M. BOVARD-GOUFFRANT, Paris
Devant tout SUA, on doit s’interroger sur l’existence de facteurs de risque de cancer de l’endomètre, antécédents familiaux, obésité, diabète, durée et type de THM, etc.
L’échographie pelvienne par voie abdominale ou endovaginale est l’examen de première intention après l’examen clinique. L’IRM n’a pas d’indication en première ligne. Le bilan biologique comprend une bêta HCG si la notion de ménopause est récente, évalue le retentissement des saignements – NFS, ferritine –, dosage de la CRP, et éventuellement, bilan de la coagulation.

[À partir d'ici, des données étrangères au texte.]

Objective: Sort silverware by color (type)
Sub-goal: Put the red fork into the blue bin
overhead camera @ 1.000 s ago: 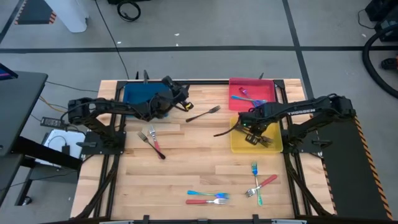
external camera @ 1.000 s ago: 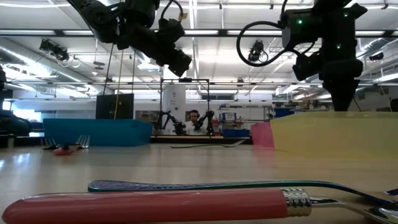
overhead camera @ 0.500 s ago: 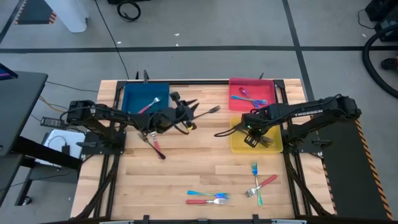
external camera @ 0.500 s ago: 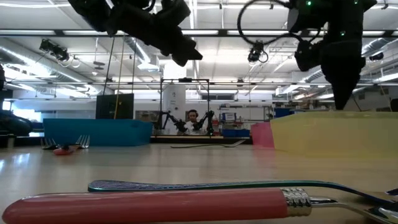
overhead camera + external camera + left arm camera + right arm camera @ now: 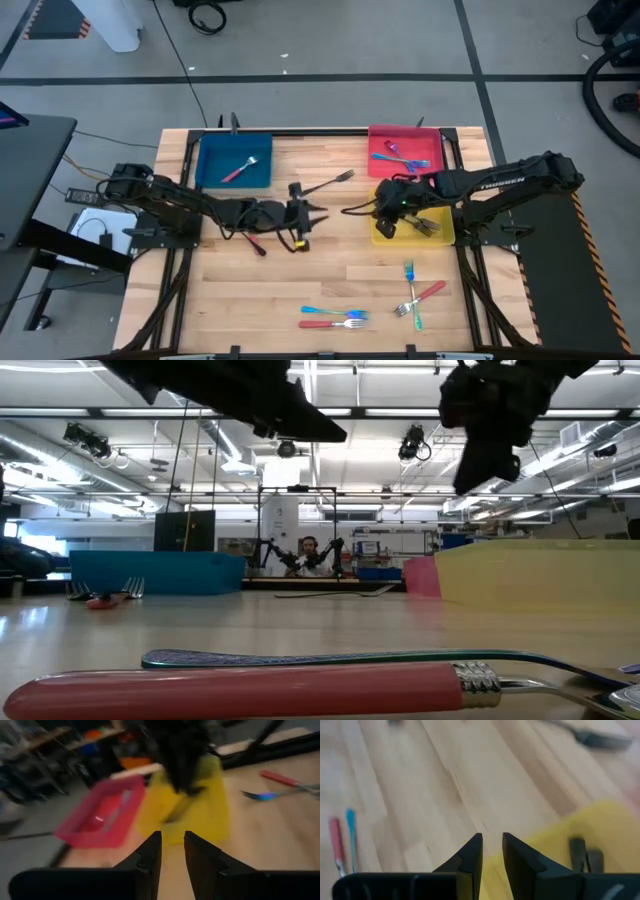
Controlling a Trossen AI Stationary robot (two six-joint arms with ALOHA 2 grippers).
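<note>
High view — I see the left gripper [image 5: 306,214] mid-table, fingers slightly parted, empty. Dark fork [image 5: 327,184] lies just beyond it. Right gripper [image 5: 382,205] at the yellow tray [image 5: 381,234] edge — fingers narrowly apart, empty. Remaining forks [image 5: 412,295] sit near the front.

Wooden tabletop [image 5: 330,265] — three trays and loose forks

Blue tray [image 5: 234,160] far left, red tray [image 5: 403,147] far right, yellow tray [image 5: 412,222] just in front of it; a dark grey fork [image 5: 326,184] lies between them — red-handled and teal forks [image 5: 333,317] sit scattered near the front edge.
</note>
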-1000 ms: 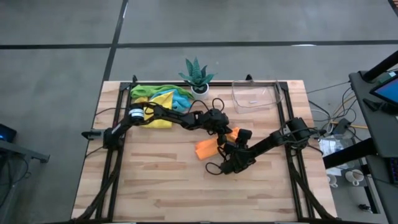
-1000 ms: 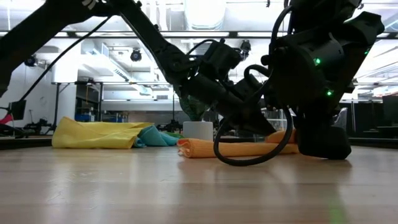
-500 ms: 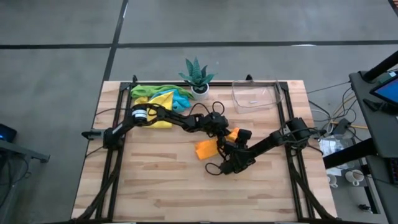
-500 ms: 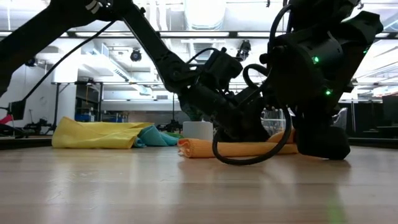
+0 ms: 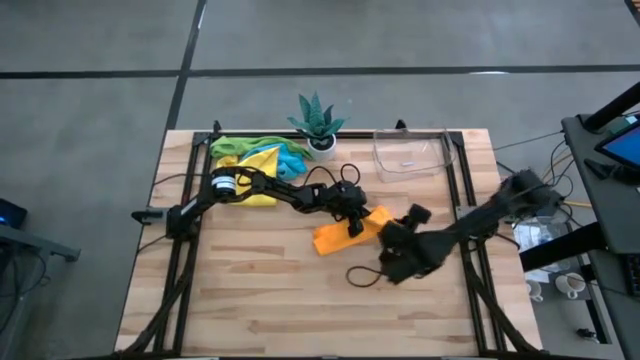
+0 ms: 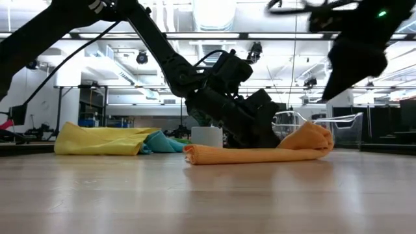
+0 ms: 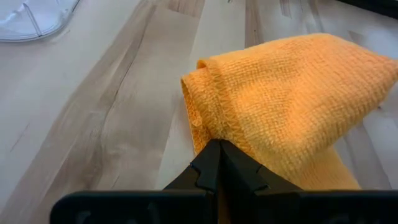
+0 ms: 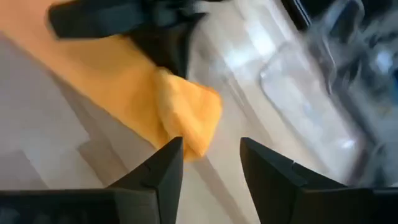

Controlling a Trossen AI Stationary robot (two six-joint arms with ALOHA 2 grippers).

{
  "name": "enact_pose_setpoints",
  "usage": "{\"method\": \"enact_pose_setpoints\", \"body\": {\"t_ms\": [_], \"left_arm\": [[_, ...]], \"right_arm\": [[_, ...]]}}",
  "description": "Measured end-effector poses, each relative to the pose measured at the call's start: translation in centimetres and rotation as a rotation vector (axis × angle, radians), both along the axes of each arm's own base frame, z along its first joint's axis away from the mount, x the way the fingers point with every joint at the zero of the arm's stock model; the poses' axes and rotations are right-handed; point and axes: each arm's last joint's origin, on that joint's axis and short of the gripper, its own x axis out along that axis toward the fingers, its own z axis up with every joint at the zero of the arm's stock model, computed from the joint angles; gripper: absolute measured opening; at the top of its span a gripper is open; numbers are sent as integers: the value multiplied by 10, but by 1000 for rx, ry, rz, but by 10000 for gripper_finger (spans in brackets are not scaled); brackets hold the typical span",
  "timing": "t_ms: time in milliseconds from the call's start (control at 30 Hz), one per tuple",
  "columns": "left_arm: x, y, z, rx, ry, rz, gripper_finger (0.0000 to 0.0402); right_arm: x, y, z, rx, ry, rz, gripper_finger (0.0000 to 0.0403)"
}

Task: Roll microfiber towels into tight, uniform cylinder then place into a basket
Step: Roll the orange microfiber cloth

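Note:
An orange microfiber towel (image 5: 340,232) lies in a long, loosely folded strip mid-table, with its bulged right end (image 6: 312,138) resting on the wood. My left gripper (image 7: 217,148) is shut at the towel's hemmed edge and slants down onto it (image 6: 257,133). My right gripper (image 8: 211,163) hangs open above the table, right of the towel (image 5: 400,250), and holds nothing. More towels (image 5: 255,155), yellow, green and blue, lie heaped at the far left. The clear basket (image 5: 410,155) stands at the far right. My left gripper has its shut fingertips on the orange towel's hemmed edge (image 7: 210,127), which runs in between the tips. It comes slanting down from the table's left. The towel lies on the table and humps up just beyond the fingers; how many layers are caught I cannot tell.
A green spiky plant in a white pot (image 5: 318,122) stands at the far edge between the towel heap and the basket. A black frame rail (image 5: 460,200) runs along the table's right side. Bare wood lies along the near edge (image 5: 300,310).
My right gripper has come off the orange towel's right end, risen well clear of the table and moved toward the right edge, rolling as it went. The towel's right end now lies uncovered as a soft bulge. My left gripper has sunk slightly onto the towel.

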Motion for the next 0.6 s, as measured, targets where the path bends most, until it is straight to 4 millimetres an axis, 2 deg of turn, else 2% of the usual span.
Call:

Afin d’éviter des gestes inutiles qui ne sont pas sans risques, surtout chez une femme ayant une atrophie cervicale ou endométriale, les explorations endo-utérines avec prélèvement de tissu endométrial ne doivent être réalisées que si l’épaisseur de l’endomètre est supérieure à 4 mm sous THM en cas de saignement (ce qui ne peut être extrapolé aux femmes non symptomatiques). Selon les sociétés savantes nord-américaines, ce seuil de 4 mm aurait une valeur prédictive négative de pathologie de l’endomètre de 99 %.
Il faut s’assurer de l’observance du THM surtout en cas de prise dissociée d’estradiol et de progestatif. Le traitement des SUA fonctionnels comprend en première ligne l’acide tranéxamique ou les AINS, puis s’ils persistent la diminution de la posologie des estrogènes en cas d’hypertrophie ou leur augmentation en cas d’atrophie, ou le remplacement de la progestérone par un progestatif de synthèse, voire l’arrêt du THM.